My self-esteem is not what most people would call strong. I don't ever remember a time when it was anything but lacking and that is probably more so today than at anytime in my past. This weekend was a typical example of how things go for me. A really good friend of mine threw a birthday party for her one year old son yesterday and I wouldn't have missed it for the world. I went as Kelly of course, it was a safe environment amongst friends that I know well. There were a few strangers there, but I knew that things would be okay.
Today I went out in the world as Greg.
It wasn't as if I wanted to do that, but my mind was totally gripped with fear and I knew that the only way I would make it would be to do the safe thing, be Greg. I really didn't need to go anywhere but it's been a rainy day and I just wanted to get out of the house. Among my stops were the Mall St. Matthews, Borders and Home Depot. Only at Borders would I have felt halfway secure, but there was no way I was going to walk through a busy mall or a hardware superstore as Kelly, at least not by myself. When I left the house, I really did hate myself for being so afraid but once I got there, I knew that I did the right thing. Being Greg in public is simply the only way I can ever leave my house and keep my wits about me.
It sucks and makes me feel like a pathetic piece of shit, but that's the way my life is these days and I just don't see it changing anytime soon. My therapist will be in town this coming weekend and she and I are getting together Friday night. Oddly enough, her daughter just bought a house right down the street from my Mom. She's going to be visiting her and so we're going to meet Friday evening at Mom's. I'm going to use that opportunity to tell my Mom how horrible things really are, how afraid I am to face the world and how much I just want to give this all up and crawl back into a safe place.
As I've said many times before, things just didn't turn out the way I thought they would.
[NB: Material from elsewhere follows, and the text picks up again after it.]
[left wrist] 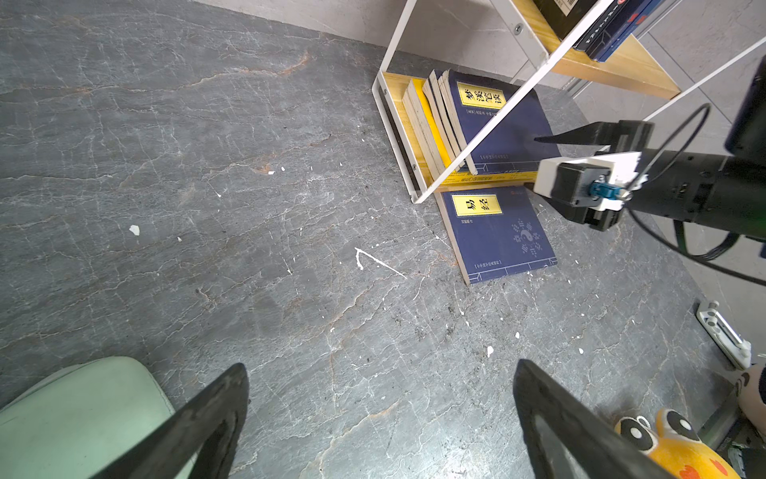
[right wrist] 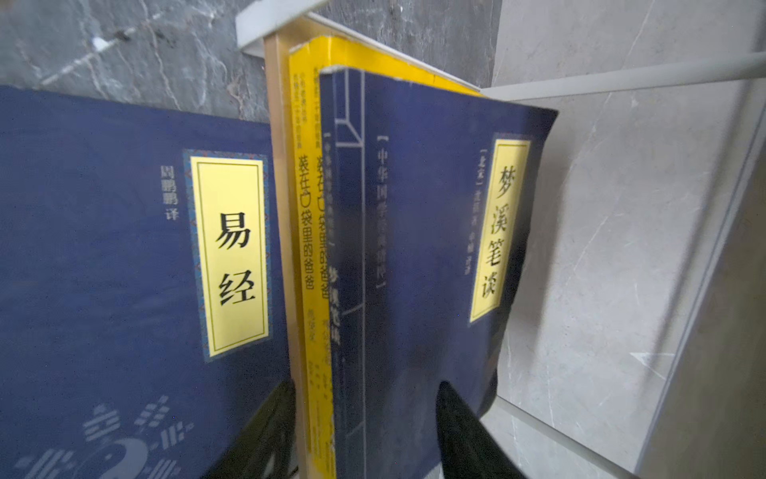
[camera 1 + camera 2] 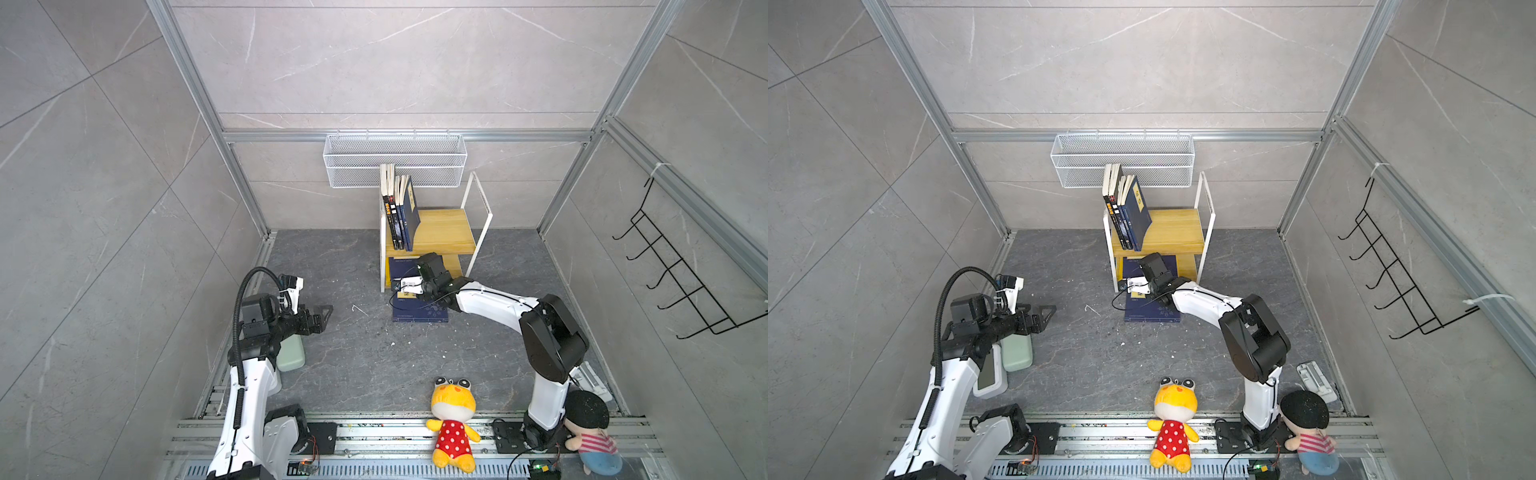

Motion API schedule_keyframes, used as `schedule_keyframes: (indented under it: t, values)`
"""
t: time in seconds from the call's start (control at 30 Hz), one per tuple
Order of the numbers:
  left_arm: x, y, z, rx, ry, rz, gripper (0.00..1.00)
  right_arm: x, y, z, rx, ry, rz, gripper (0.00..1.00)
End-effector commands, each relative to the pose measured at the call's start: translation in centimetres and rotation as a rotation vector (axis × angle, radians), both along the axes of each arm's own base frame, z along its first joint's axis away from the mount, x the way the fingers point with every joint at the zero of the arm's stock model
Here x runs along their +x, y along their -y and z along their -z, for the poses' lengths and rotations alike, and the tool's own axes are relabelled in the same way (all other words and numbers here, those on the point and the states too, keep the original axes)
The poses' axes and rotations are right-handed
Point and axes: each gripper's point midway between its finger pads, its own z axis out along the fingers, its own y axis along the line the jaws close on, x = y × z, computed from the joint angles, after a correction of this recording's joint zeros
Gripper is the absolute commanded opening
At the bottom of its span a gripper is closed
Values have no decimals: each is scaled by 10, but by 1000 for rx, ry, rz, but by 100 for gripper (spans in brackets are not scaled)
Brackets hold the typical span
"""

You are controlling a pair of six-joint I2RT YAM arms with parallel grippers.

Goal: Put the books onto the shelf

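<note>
Presently the right gripper (image 2: pixel 364 387) is at the lower tier of the shelf (image 3: pixel 444 232). Its jaws are partly spread, and the near edge of a navy book (image 2: pixel 435 249) titled 梦溪笔谈 and of a yellow book (image 2: pixel 309 207) beneath it lies between the fingers. Whether either pad presses on a cover cannot be made out. In both top views the wrist hides the fingers and the upper board covers most of that tier. How many volumes are in that pile cannot be told.

A second navy book (image 1: pixel 497 236), titled 易经, lies flat on the floor (image 1: pixel 207 207) just before the shelf. From above, the right arm covers part of it.

On the upper tier a row of books (image 3: pixel 399 212) stands at the left end, in front of a white mesh basket (image 3: pixel 395 158). The spine titles are too small to read.

The left gripper (image 1: pixel 381 414) hangs over bare floor with its jaws at full spread and nothing between them. A pale green item (image 3: pixel 291 353) lies partly under that arm and cannot be identified.
</note>
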Motion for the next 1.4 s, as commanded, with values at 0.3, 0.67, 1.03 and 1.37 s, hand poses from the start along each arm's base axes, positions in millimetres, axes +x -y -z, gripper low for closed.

I'm so happy for those who pull it off, but for whatever reason, I wasn't meant to live this life. I've tried everything that I can think of and none of it has worked. Yet for some reason, I keep plowing on and somehow I keep hoping that things will turn around shortly. That they haven't yet is not a surprise and yet I still cling to some semblance of hope. Such is my life.
1 comments:
There is no way in hell I can comprehend or grasp what you are going through. But I really hope you get there safely.